Hal itu terungkap dari pembacaan nota pembelaan (pledoi) Anggodo di Pengadilan Tipikor, Jakarta, Selasa (24/8). Tim pengacara Anggodo yang terdiri dari lebih 10 orang membacakan bergantian pledoi setebal 787 halaman. Awalnya, tim yang diketuai pengacara OC Kaligis ini mengungkapkan sejumlah kejanggalan dalam kasus ini. ''Pejabat penegak hukum bilang ada rekaman,'' papar Tomson Situmeang.
Kemudian keanehan lainnya, penyebutan tempat penyerahan uang di Bellagio dan Pasar Festival, tapi dibuat kabur. Lalu, dalam BAP Ary Muladi tanggal 11 Juli 2009, nama Yulianto tak disebut-sebut. Bahkan isi buku OC Kaligis yang memuat BAP lengkap tak pernah disangkal. Malah, ujar Tomson, dilaporkan polisi sebagai fitnah. Saksi ahli pun tak jadi dipanggil di sidang.
''Perkara Anggodo tak lebih dari pada membela KPK, khususnya Bibit Samad Rianto, Chandra M Hamzah, Ade Rahardja, dan Ary Muladi. Seandainya jika Kapolri, Jaksa Agung, dan Kabareskrim membuat suatu kebohongan yang merusak nama baik Bibit dan Chandra, mengapa tidak melaporkan Kapolri cs atas dasar laporan palsu dan telah merusak nama baik mereka,'' ujar OC Kaligis.

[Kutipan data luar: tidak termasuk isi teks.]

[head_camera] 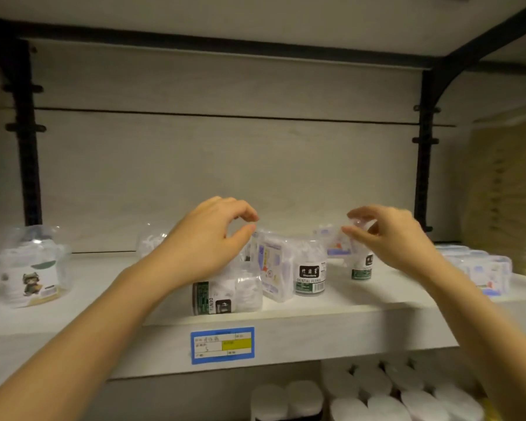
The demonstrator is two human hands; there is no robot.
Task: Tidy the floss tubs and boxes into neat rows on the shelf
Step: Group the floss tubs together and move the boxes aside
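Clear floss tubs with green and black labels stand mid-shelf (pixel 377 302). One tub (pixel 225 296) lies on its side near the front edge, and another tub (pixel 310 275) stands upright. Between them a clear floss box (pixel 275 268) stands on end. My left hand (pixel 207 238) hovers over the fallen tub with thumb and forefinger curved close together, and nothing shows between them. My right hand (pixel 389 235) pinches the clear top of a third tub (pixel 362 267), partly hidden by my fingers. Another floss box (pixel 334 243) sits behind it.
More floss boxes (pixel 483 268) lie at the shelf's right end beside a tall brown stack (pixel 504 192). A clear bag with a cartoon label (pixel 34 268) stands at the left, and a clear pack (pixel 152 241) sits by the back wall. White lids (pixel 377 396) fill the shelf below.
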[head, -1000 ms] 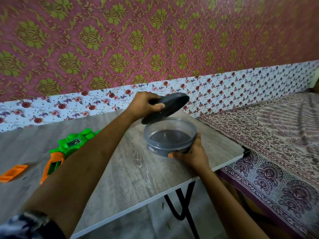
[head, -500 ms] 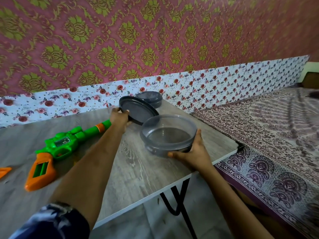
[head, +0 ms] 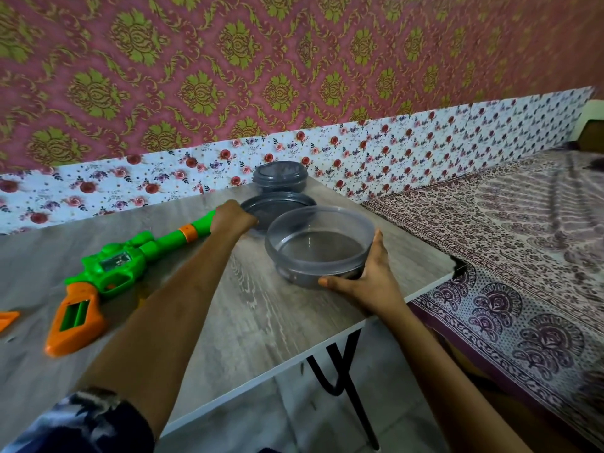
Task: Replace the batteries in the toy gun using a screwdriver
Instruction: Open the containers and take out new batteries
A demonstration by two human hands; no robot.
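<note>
A green and orange toy gun [head: 108, 273] lies on the wooden table [head: 255, 322] at the left, its grip's battery slot uncovered. An orange cover piece [head: 6, 318] lies at the far left edge. My right hand [head: 366, 282] grips the near side of an open grey translucent container [head: 318, 246] on the table. My left hand [head: 232, 219] holds the edge of its dark lid [head: 281, 207], which lies flat on the table behind the container. No screwdriver or batteries show.
A second, closed grey container [head: 280, 176] stands at the table's back by the floral wall. The table's right edge and corner [head: 457, 269] border a bed with a patterned cloth [head: 523, 256]. A black table leg [head: 343, 371] shows below.
My left hand has lifted the lid off the container, swung it left and lowered it flat onto the table behind. My right hand kept hold of the container.
</note>
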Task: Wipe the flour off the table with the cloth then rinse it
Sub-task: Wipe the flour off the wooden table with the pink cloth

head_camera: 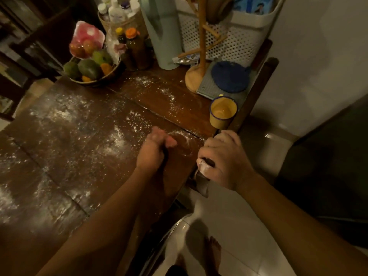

Sementara itu, dalam pembelaannya, Anggodo ngotot sama sekali tak pernah berkunjung ke KPK. Awalnya, imbuh Anggodo, kasus ini berpangkal pada penggeledahan penyelidik KPK pada 27 Juni 2008 terkait kasus proyek Pantai Air Telang, Tanjung Siapi-api, Sumatra Selatan. Oleh Anggoro melalui Anggodo, menugasi Ary Muladi untuk menjelaskan ke KPK jika Anggoro tak terlibat.
Anggoro merupakan kakak Anggodo. Ary pun dijanjikan uang terima kasih oleh Anggodo. ''Namun bukan kejelasan, malah pimpinan KPK minta atensi uang melalui Ary Muladi dalam jumlah besar yang akan diberikan pada Deputi Penindakan KPK, Ade Rahardja,'' papar Anggodo.